Author Topic: Totally crazy idea: Space launch site on Mt Kilimanjaro?  (Read 36333 times)

Offline hkultala

  • Full Member
  • ****
  • Posts: 841
  • Liked: 321
  • Likes Given: 273
Re: Totally crazy idea: Space launch site on Mt Kilimanjaro?
« Reply #80 on: 12/11/2017 10:06 AM »
Not sure why this thread is zombified, but since it is:

Why bother with existing mountains? Build your own.

Open frame towers can be built taller than the tallest buildings for orders of magnitude lower costs. For a long time, antenna masts had to be excluded from "tallest building in the world" records, because of they always won. (We don't really need tall antennas any more, so buildings are back in front.)

For the price of Burj Khalifa, and with no exotic materials, you could go many, many times taller with a simple open frame tower. Above the bulk of the atmosphere, taller than any mountain. String many such towers in a row near the equator and hang a long platform from the top like a suspension bridge, but upwardly sloping towards the east. Run a rail up the length. Launch a rocket on a sled on the rail.

Perhaps the "first stage" would be permanently mounted to the sled, braking before the end, fully and immediately reusable. "Second" stage would ignite during the loft towards apogee after it leaves the end of the platform.

Sure it would cost billions. And billions. But how much has SLS cost so far?

An antenna mast has to hold an antenna and basestation that weight maybe some tens of kilograms.
And the weight of a 100kg maintainance person.

A heavy lift rocket weighs over million kilograms.

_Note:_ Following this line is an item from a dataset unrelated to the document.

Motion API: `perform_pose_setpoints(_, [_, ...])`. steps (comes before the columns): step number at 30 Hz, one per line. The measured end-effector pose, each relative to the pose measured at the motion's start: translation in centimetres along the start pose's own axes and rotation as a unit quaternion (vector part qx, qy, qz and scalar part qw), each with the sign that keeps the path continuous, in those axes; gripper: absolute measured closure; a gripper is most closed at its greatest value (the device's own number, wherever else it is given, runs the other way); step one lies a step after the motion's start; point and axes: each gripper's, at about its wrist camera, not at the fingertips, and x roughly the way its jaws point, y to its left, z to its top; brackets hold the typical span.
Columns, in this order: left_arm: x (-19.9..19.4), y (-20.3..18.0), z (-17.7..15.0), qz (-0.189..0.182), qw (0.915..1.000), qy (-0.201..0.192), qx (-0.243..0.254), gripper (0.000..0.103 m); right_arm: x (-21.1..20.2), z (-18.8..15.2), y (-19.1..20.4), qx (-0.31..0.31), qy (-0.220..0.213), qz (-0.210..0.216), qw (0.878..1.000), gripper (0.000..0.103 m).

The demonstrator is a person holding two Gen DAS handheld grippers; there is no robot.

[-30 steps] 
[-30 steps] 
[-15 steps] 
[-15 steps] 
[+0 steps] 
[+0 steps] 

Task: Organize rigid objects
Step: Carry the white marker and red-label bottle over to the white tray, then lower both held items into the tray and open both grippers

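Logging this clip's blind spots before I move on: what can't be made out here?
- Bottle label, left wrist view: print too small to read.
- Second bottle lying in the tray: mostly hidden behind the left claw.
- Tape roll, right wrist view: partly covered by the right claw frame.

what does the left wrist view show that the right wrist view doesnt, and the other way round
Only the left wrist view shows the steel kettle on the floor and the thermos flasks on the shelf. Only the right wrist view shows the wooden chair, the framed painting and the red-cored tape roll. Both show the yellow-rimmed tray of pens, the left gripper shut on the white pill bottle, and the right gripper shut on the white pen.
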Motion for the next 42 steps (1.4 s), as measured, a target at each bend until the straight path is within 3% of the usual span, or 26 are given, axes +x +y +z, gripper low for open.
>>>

Bulding a super-high tower for launch use MUCH more expensive than you think.
« Last Edit: 12/12/2017 11:57 AM by hkultala »

Offline IRobot

  • Full Member
  • ****
  • Posts: 1269
  • Portugal & Germany
  • Liked: 271
  • Likes Given: 240
Re: Totally crazy idea: Space launch site on Mt Kilimanjaro?
« Reply #81 on: 12/11/2017 10:46 AM »
For the price of Burj Khalifa, and with no exotic materials, you could go many, many times taller with a simple open frame tower.
For the price of Burj Khalifa you can launch 21 Falcon 9 disposable rockets.
What about maintenance and operational costs? Forget it, the improvement is marginal compared to the costs.

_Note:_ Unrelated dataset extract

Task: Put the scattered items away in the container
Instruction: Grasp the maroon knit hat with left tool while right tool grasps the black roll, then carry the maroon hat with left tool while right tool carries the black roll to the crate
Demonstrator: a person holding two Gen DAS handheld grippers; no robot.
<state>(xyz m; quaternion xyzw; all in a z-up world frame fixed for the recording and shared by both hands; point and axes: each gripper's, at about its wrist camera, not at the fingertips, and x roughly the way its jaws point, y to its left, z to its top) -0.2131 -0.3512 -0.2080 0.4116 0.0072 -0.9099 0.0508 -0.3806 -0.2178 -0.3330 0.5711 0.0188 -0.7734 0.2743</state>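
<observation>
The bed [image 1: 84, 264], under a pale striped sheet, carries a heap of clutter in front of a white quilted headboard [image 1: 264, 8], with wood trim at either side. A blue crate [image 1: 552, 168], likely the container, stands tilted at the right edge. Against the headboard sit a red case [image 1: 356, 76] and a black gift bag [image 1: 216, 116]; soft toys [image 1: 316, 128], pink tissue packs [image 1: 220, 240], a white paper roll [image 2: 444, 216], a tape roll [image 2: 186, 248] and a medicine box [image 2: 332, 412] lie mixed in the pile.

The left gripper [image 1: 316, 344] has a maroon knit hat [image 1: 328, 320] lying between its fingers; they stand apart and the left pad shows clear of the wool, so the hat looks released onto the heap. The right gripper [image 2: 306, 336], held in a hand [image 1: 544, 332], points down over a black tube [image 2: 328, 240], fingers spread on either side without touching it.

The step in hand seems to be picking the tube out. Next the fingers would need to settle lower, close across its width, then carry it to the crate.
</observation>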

Sure it would cost billions. And billions. But how much has SLS cost so far?
Compare with commercial launch providers, not with SLS.

Offline gin455res

  • Full Member
  • ***
  • Posts: 349
  • eny, sed, woz, shuga English spelling is messed up
  • bristol, uk
  • Liked: 10
  • Likes Given: 20
Re: Totally crazy idea: Space launch site on Mt Kilimanjaro?
« Reply #82 on: 12/11/2017 01:17 PM »
If we consider reusable rockets, the F9 uses the thick atmosphere to slow down. What’s the fuel penalty for F9 to land at 19,000 feet?

And I always thought the point of Kilimanjaro was to rocket sled up the slope and launch already at some speed.

I'm interested if an upper-stage with perhaps 3 or 5 engines would gain any useful ISP improvement (on the way up) with a higher expansion-ratio* central landing engine, and/or any engine mass reduction** that might end up in an improvement in mass fraction.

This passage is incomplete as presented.